Owners Article, Ascension, The scenic route to Bruges

It started with an idea, to cross in March of 2020 to France for our 25th wedding anniversary and then spend a few months cruising around, then returning in the summer to the UK. It sounds strange you would only go over for a few months, but that’s all our visa would allow.  Sadly, COVID had other ideas and all plans were off.

So now we get to September and we start heading from our home mooring, on the Paddington arm of the Grand Union canal, up to the Piper Henley event, ever hopeful the event was to continue.  COVID strikes again, no Henley event, but we are on the water in our PIPER and loving the Thames.

Time to take a reality check, we have been in the UK now for 4.5 Years and next year we apply for the right to remain, It’s been incredibly fun and COVID has been an eye-opener as to how much life can change in an instant, so the thought was, why wait?

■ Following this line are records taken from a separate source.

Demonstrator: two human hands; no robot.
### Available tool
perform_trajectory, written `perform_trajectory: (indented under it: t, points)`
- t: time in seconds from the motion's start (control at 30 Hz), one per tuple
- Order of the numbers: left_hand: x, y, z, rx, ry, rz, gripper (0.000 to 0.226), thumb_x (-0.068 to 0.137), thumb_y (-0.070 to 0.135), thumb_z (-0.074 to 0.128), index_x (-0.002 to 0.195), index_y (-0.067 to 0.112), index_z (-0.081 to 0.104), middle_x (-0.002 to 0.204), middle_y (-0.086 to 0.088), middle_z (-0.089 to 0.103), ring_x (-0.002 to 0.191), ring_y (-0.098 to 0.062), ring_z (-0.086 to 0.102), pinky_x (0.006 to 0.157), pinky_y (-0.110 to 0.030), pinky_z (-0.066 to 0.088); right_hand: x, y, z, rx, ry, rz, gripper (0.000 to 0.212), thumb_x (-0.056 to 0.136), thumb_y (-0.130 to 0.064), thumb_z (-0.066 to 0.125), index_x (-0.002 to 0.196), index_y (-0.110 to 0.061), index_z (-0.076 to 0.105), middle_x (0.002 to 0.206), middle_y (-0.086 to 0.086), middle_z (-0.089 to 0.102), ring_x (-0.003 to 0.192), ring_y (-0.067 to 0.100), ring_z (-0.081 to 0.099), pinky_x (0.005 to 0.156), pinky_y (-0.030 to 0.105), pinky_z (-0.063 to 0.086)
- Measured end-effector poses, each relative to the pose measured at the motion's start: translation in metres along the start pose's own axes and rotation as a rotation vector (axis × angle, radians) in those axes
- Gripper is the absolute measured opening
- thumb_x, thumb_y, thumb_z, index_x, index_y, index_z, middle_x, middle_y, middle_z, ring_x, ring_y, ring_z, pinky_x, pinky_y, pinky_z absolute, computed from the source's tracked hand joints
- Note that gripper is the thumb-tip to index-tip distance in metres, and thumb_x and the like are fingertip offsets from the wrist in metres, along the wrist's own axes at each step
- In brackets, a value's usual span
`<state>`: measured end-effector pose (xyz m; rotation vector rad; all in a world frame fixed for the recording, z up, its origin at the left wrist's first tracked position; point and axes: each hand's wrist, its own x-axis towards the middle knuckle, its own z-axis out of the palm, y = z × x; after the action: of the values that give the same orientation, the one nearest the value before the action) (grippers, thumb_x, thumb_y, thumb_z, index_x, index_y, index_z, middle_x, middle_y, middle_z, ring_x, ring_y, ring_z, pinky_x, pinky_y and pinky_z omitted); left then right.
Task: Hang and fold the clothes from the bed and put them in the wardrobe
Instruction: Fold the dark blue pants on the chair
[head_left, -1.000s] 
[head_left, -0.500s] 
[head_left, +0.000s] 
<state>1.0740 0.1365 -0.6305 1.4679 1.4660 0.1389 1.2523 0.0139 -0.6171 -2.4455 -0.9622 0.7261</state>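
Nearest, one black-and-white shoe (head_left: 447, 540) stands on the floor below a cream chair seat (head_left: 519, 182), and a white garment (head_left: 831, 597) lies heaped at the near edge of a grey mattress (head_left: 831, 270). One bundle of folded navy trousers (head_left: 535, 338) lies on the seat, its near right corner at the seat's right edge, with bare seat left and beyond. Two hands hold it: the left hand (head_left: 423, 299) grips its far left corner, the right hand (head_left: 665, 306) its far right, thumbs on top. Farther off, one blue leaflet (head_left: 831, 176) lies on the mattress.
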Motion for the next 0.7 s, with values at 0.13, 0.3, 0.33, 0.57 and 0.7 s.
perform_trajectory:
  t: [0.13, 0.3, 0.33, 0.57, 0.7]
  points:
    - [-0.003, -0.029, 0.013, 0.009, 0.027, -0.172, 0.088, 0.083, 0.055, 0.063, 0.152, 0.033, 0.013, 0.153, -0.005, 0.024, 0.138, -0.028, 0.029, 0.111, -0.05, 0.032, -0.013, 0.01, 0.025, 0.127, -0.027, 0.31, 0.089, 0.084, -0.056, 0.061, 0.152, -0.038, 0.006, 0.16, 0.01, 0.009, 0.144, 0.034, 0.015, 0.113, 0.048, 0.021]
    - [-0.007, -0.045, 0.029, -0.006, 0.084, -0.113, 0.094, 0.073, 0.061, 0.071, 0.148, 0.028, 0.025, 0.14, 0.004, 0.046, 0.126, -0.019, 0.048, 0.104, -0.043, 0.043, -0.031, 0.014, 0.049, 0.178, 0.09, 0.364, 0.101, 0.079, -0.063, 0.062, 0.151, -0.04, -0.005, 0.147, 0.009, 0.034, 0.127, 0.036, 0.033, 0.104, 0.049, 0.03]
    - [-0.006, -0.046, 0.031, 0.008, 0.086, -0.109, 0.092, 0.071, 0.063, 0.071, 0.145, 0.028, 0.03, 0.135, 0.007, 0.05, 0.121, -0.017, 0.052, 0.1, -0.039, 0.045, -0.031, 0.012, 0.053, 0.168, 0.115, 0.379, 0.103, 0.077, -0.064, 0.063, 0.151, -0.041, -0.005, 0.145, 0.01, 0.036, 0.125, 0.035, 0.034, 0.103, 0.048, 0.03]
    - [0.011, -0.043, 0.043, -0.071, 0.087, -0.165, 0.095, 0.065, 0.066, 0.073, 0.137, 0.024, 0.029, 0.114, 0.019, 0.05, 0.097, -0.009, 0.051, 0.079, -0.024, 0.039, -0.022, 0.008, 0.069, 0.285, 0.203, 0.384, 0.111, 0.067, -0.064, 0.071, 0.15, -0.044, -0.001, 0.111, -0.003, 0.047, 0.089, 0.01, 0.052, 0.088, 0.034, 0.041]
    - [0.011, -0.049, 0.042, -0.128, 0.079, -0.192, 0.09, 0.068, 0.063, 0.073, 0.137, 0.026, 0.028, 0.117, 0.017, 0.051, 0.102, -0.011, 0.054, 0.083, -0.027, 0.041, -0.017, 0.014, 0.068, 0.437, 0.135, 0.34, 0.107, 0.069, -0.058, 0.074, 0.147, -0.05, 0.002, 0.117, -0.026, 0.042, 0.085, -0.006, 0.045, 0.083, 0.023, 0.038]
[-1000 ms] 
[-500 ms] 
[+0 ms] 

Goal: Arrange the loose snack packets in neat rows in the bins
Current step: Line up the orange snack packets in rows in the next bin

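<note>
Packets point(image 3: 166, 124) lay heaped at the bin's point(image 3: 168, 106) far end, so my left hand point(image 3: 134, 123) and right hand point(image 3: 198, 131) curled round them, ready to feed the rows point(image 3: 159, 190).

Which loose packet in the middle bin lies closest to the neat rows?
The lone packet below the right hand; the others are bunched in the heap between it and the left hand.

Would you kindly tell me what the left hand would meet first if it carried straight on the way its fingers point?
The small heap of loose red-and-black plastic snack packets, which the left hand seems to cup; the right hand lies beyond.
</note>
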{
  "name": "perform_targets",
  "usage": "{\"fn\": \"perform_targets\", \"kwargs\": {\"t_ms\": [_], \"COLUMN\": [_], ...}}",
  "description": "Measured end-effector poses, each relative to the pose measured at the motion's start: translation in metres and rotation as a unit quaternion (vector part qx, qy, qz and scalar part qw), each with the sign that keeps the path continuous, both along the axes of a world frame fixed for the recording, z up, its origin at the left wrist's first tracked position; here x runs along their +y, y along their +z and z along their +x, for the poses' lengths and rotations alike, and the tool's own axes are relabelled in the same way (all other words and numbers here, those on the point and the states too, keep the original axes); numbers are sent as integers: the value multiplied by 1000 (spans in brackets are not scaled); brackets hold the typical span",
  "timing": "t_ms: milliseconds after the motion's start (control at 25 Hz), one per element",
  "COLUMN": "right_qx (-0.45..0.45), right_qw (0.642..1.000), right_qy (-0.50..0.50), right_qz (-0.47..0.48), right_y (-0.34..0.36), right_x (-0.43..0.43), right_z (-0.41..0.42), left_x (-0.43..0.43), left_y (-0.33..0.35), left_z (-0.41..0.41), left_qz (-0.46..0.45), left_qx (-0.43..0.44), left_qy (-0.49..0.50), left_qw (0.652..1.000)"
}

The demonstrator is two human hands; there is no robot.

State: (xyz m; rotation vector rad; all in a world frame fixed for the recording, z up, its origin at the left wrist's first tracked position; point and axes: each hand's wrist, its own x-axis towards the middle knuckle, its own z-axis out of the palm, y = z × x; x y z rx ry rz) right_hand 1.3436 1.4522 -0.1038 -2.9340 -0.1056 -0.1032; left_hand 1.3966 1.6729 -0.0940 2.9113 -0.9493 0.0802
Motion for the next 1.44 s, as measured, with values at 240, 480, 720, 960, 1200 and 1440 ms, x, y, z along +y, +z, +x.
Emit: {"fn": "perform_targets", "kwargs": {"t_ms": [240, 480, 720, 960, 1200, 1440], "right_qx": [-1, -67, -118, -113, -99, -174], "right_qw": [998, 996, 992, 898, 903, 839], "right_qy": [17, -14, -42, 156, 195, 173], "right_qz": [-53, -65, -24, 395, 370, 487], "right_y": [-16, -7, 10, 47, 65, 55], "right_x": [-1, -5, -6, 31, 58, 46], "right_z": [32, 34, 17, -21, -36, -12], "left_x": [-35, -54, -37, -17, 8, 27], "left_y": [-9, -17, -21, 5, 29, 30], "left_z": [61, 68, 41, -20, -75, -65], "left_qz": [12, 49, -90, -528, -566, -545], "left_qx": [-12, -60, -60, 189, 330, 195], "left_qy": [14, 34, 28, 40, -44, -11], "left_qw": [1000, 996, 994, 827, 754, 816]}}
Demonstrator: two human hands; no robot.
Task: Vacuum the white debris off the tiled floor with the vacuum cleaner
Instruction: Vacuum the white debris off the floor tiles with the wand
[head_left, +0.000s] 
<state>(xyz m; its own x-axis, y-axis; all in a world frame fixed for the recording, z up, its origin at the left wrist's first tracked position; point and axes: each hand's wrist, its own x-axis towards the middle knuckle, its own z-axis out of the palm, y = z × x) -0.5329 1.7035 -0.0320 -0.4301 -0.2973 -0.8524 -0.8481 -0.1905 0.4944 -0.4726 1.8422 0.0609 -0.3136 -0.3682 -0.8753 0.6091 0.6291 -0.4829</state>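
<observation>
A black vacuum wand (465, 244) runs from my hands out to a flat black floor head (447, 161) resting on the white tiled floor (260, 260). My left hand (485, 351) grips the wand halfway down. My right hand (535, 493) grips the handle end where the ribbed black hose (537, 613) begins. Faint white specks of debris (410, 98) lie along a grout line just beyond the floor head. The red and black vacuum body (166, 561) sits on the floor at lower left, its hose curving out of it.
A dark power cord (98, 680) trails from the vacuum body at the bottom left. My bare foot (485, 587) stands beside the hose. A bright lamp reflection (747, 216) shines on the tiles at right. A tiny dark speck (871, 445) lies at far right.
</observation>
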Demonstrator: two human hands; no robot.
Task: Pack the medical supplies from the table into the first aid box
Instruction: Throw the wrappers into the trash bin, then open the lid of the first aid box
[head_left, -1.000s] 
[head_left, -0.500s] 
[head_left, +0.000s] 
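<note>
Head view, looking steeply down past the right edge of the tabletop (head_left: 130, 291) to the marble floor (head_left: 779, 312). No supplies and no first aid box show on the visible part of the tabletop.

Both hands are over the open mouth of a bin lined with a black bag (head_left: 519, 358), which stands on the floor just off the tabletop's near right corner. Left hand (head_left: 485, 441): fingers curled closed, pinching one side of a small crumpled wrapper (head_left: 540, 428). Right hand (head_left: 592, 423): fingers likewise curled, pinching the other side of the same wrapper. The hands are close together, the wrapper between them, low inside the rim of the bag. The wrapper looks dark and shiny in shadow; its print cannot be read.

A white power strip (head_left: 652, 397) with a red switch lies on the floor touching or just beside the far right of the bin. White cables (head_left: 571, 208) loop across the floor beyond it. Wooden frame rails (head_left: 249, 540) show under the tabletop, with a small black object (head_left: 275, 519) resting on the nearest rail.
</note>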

How can we get our barge, Ascension to Bruges for the winter?  Well the VISA says we can’t stay out of the country for more than 180 days in any 365-day rolling period.

Option 1. Take the barge over and then in January ship it back on a lorry, circa cost £6000, including lifting in and out

Option 2. Don’t go and wait

Option 3. Go and leave the boat in Bruges as its staging point and find another way to live in the UK, most people have a house and a boat, maybe we could have a boat and a boat.

Well if you haven’t guessed, its boat and a boat, wide beam sail away with heating and electricity and something we can work on over the years as our UK accommodation, crazy right, well not the craziest thing Tracy & I have done so far.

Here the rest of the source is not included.